Un dispositif « inutilement complexe » et « déséquilibré », qui manque d' « efficacité ». Alors qu'elle arrive mardi à la Chambre haute, les sénateurs comptent mettre leur grain de sel à la proposition de loi visant à protéger la rémunération des agriculteurs, adoptée fin juin à l'unanimité par l'Assemblée nationale. Ils proposent en effet de la modifier pour la rendre « plus opérationnelle », afin de « rééquilibrer le rapport de force entre distributeurs et fournisseurs »
Concrètement, le texte voté par les députés prévoit de sanctuariser la part du prix correspondant au coût des matières premières agricoles, qui ne sera ensuite plus négociable par les différents maillons de la chaîne (industriels et distributeurs). Le tout dans le cadre d'un contrat pluriannuel obligatoire entre l'agriculteur et l'entreprise qui transforme ses produits, pour éviter que le premier ne se retrouve finalement à vendre à perte. Par exemple, si un producteur de porc décide de vendre à un abattoir son jambon à un certain prix, le charcutier ne pourra plus négocier, par la suite, la part du prix correspondant à l'achat du jambon lorsqu'il le revendra en barquette à la grande distribution.
Mais l'article a été entièrement réécrit en commission par les sénateurs. Car si ces derniers affirment « souscrire à l'objectif de transparence », ils regrettent que la mesure ne « conduise les industriels à dévoiler leurs marges aux distributeurs ». « Ce qu'on veut, c'est de l'efficacité », a expliqué à l'AFP la rapporteuse du texte au palais du Luxembourg, Anne-Catherine Loisier (centriste).
La réécriture permet en outre de toucher des produits alimentaires qui auraient pu échapper au dispositif : une ratatouille composée de nombreux ingrédients par exemple, ou encore une soupe aux cinq légumes.
Prix révisé en fonction du coût de la matière première
Autre modification de taille, les sénateurs ont renforcé l'encadrement des produits alimentaires vendus sous marque de distributeur (MDD), « aujourd'hui point de fuite de la réglementation ». Ceux-ci représentent, selon la sénatrice, « 30% des rayons alimentaires ». Mais ils sont aujourd'hui circonscrit à quelques 15 % des revenus réels des agriculteurs. L'amendement adopté, « plus équitable », prévoit notamment une clause de révision automatique des prix en fonction de la variation du coût de la matière première agricole.

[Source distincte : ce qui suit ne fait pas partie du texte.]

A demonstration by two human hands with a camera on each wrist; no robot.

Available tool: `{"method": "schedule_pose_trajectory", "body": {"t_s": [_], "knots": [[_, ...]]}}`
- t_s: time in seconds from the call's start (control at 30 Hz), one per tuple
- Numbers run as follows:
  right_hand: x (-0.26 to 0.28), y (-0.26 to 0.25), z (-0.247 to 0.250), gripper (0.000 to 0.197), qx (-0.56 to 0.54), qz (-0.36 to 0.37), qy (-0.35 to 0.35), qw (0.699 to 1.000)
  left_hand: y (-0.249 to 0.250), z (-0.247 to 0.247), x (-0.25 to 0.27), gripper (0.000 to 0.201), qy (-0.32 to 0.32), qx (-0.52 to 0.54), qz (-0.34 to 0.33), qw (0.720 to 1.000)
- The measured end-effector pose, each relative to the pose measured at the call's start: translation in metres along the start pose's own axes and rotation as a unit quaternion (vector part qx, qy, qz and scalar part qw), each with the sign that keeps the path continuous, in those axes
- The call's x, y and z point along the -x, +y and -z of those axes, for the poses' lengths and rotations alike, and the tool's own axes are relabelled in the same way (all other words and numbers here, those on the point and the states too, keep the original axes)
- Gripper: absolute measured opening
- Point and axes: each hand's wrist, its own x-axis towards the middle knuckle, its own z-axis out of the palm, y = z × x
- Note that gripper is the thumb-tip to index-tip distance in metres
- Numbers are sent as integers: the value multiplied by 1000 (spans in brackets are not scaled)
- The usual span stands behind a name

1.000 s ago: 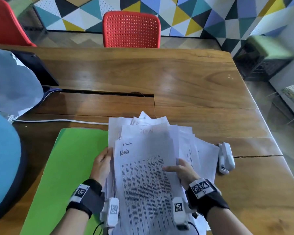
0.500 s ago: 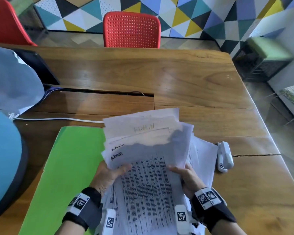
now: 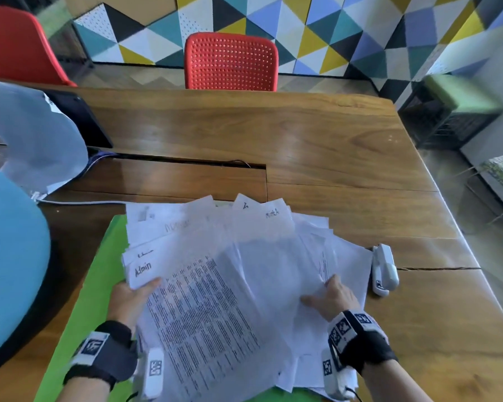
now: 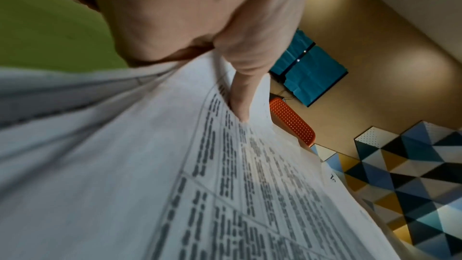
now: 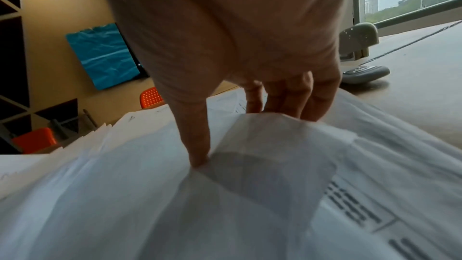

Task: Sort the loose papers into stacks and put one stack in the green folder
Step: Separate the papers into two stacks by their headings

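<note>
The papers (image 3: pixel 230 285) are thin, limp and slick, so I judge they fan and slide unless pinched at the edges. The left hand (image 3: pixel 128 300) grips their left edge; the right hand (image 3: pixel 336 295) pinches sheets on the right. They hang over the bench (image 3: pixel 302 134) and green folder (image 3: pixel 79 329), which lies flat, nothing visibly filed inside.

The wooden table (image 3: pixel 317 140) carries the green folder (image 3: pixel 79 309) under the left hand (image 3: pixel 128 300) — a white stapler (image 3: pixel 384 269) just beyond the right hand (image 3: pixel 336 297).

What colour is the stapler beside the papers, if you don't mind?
White, or very pale grey; the stapler shows best in the head view.
</note>
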Motion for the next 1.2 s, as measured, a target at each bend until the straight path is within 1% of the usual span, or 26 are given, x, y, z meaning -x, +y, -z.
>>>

Par ailleurs, les sénateurs ont supprimé les dispositions encadrant l'utilisation du drapeau français ou de tout autre symbole représentatif de la France, la jugeant « contraire au droit européen en matière d'étiquetage des produits alimentaires ». A la place, elle a exigé un contrôle plus étroit en amont, avec une transparence du gouvernement sur la fréquence des contrôles, sur leur objet, les résultats obtenus, et l'identité des entreprises sanctionnées.
La FNSEA et les Jeunes Agriculteurs ont rapidement réagi, et affirmé « la nécessité absolue de rétablir » le dispositif. Les syndicats demandent également « la réintégration, à l'article 2, de la mise en place d'une option de transparence totale, matière agricole par matière agricole ».
Dérives de la loi EGAlim
Le texte intervient plus de deux ans après la promulgation de la loi alimentation (EGAlim), dénoncée par de nombreux agriculteurs pour ses dysfonctionnements. Car celle-ci n'a pas tenu ses promesses, le ministre de l'Agriculture, Julien Denormandie, ayant lui-même admis « ses limites », évoquant « des dérives à la fois chez les industriels et les distributeurs ».
Par conséquent, « les plus forts et les mieux organisés, en l'occurrence la grande distribution et les grandes entreprises, sont les gagnants du système actuel », tandis que « les agriculteurs, moins bien organisés et moins bien équipés pour la négociation, sont le maillon faible de la filière », regrettait en mars Serge Papin, l'ancien patron de Système U, missionné à l'époque par le gouvernement pour remettre un rapport sur le sujet. Ainsi, selon le dernier rapport de l'Observatoire de la formation des prix et des marges, sur 100 € de dépenses alimentaires, 6 € seulement reviennent au producteur.